• _Assignment_
Only the lines from the one containing "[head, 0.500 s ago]" through the final line of the material below should be output, exactly as they stand.

• _Material for this exercise_
┄┄┄┄┄┄┄┄┄┄┄┄┄┄┄┄┄┄┄┄

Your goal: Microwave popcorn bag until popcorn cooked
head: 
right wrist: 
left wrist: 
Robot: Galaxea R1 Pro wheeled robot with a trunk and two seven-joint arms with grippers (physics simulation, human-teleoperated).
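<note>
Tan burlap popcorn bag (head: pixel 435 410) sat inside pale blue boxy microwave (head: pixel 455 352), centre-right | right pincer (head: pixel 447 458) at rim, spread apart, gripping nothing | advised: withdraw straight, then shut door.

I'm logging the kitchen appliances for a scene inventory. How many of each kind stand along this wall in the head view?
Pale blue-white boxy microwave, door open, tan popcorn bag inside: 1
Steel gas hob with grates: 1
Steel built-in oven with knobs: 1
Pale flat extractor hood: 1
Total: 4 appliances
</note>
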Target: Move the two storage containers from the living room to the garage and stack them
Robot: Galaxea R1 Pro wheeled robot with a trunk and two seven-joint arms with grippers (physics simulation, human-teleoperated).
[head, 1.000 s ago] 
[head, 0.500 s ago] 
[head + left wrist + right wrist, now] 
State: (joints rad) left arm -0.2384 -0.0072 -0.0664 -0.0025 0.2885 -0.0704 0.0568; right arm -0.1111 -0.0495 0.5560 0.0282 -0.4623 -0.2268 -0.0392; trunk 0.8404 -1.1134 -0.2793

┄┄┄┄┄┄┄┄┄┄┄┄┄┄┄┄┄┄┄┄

• _Output below_
[head, 0.500 s ago] 
[head + left wrist + right wrist, now] 
State: (joints rad) left arm -0.2384 -0.0072 -0.0664 -0.0025 0.2885 -0.0704 0.0568; right arm -0.1111 -0.0495 0.5560 0.0282 -0.4623 -0.2268 -0.0392; trunk 0.8404 -1.1134 -0.2793

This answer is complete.